◆ **TASK GOAL**
Searching the material below, find each line that includes the word "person", and copy it.

============================================================

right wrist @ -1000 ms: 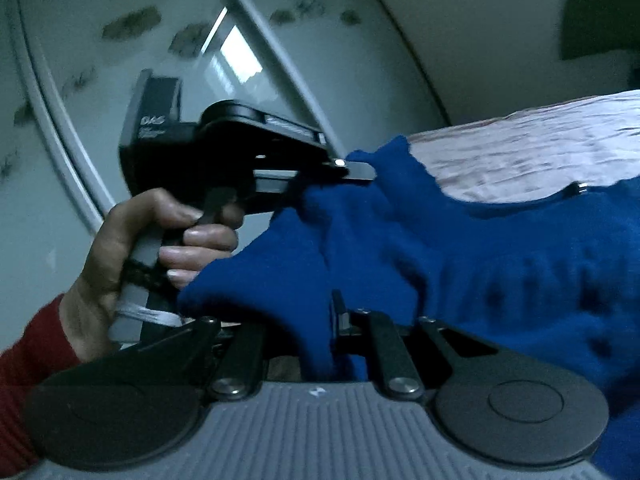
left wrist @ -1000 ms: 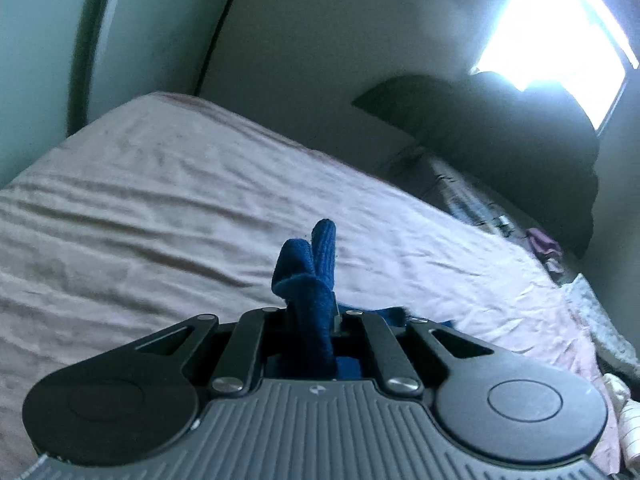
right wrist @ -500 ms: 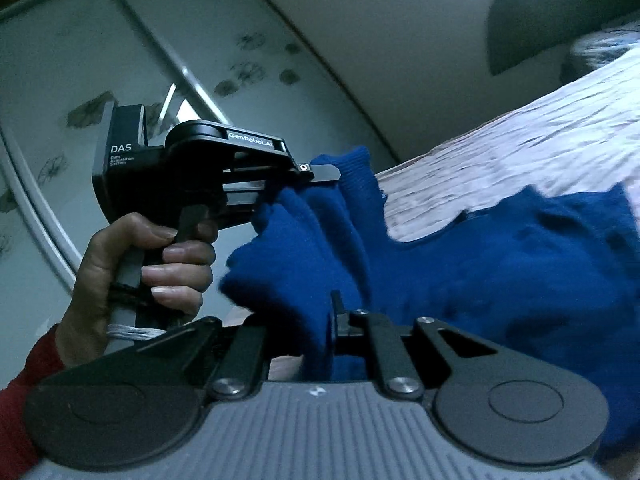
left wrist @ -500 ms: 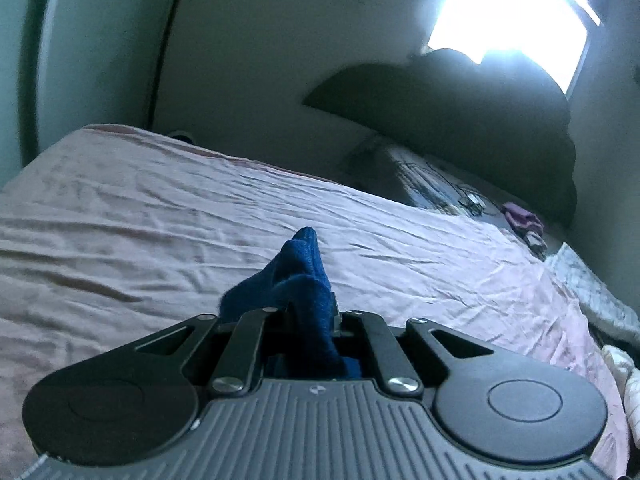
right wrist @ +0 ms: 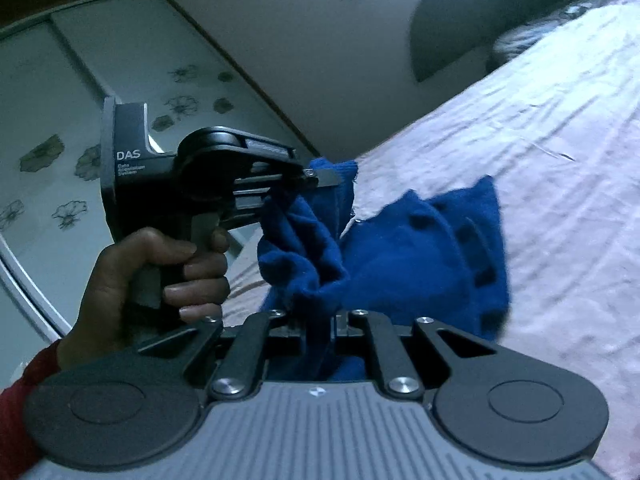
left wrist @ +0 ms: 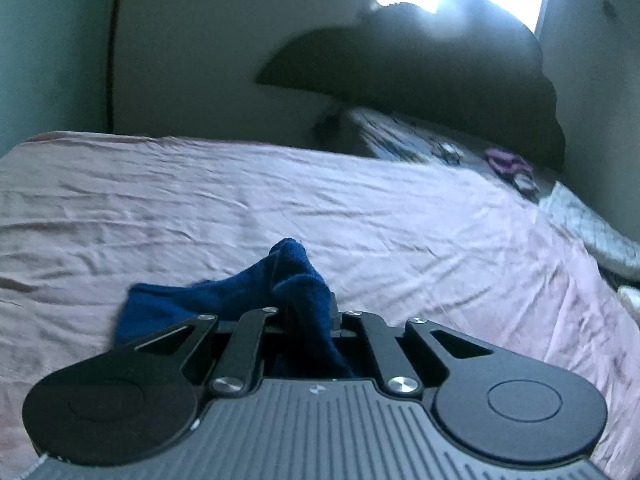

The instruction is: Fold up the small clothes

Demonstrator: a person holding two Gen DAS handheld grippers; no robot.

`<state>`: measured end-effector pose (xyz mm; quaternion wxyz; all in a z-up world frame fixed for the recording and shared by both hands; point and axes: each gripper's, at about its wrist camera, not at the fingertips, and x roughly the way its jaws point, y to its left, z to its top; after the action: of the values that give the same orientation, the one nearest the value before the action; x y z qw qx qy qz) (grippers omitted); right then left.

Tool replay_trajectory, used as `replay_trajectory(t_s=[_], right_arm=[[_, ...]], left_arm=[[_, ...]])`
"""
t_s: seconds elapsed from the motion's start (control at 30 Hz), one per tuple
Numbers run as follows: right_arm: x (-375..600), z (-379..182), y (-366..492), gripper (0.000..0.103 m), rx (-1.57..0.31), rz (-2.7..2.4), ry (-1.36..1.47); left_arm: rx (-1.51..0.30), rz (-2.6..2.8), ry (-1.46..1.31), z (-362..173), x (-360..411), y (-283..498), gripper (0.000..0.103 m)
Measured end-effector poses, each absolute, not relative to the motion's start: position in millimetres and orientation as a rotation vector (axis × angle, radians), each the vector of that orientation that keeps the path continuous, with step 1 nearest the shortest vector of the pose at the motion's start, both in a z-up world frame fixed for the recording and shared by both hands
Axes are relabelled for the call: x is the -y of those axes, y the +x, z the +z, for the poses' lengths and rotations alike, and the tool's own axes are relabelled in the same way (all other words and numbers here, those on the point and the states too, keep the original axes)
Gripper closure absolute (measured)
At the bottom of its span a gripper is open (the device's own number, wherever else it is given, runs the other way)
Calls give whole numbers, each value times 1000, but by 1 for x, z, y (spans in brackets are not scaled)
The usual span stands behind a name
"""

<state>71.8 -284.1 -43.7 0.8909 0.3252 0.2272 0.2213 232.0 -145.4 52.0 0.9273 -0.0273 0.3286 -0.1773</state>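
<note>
Since both your left gripper (left wrist: pixel 310 312) and right gripper (right wrist: pixel 318 320) clamp the blue knit garment (right wrist: pixel 420 248), expect light, floppy cloth; pinch edges or corners.

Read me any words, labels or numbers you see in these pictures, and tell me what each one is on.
"DAS": white letters on the black body of the left claw, seen in the right wrist view.
Small white print under "DAS": too small to read.
Left wrist view: no readable text.
</note>
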Motion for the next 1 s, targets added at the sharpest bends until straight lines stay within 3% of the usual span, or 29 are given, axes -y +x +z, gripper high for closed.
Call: replay_trajectory(t_s=[0.73,0.77,0.83,0.93,1.0], right_arm=[[322,-73,45,93,-535,368,725],[322,-74,45,93,-540,365,723],[323,-75,44,93,-542,354,722],[325,-75,43,93,-545,339,707],[326,-76,43,93,-557,337,700]], left_arm=[[-684,-433,103,11,205,220,92],[-689,-436,99,10,206,221,82],[-698,-449,66,10,205,222,75],[-668,-473,-6,20,199,221,52],[-618,-468,-38,32,192,218,28]])
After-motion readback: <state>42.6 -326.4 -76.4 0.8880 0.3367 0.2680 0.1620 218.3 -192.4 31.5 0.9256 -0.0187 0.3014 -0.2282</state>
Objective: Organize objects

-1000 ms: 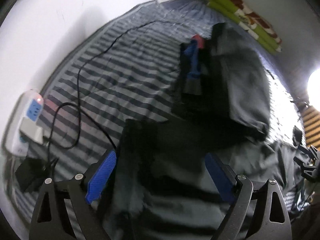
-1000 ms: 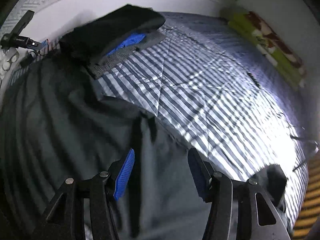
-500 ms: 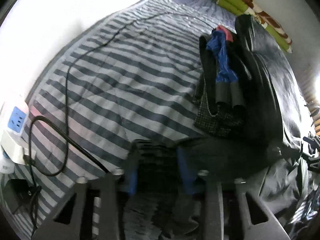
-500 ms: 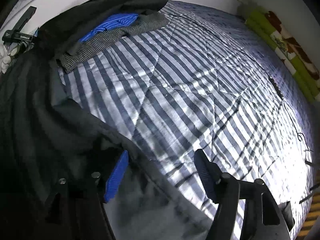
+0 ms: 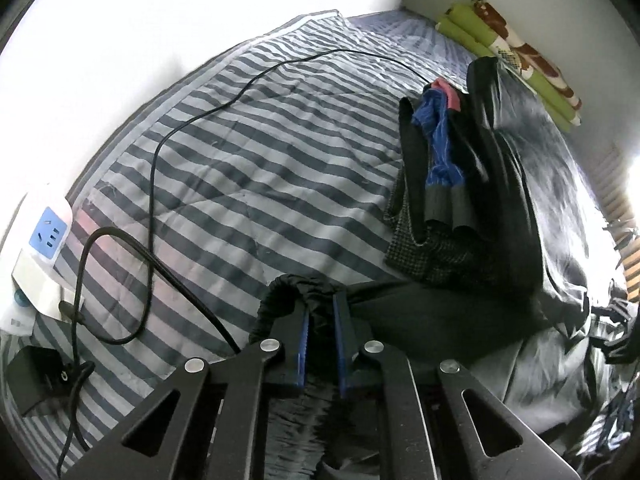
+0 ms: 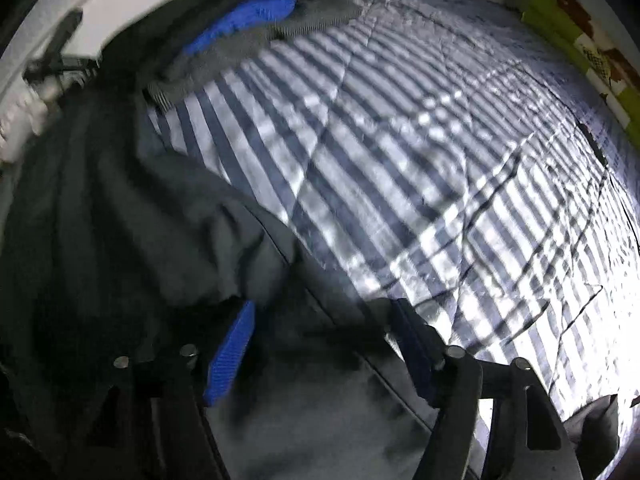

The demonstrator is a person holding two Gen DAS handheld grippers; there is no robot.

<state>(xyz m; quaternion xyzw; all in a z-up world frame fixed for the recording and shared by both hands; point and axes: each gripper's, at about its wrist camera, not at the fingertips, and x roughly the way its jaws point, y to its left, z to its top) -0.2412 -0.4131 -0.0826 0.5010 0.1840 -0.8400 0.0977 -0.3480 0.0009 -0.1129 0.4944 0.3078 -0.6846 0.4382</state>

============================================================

◆ **FINAL ANSWER**
Demonstrator: a person holding two Gen DAS handheld grippers; no robot.
The demonstrator is a person holding two Gen DAS handheld grippers; there is no robot.

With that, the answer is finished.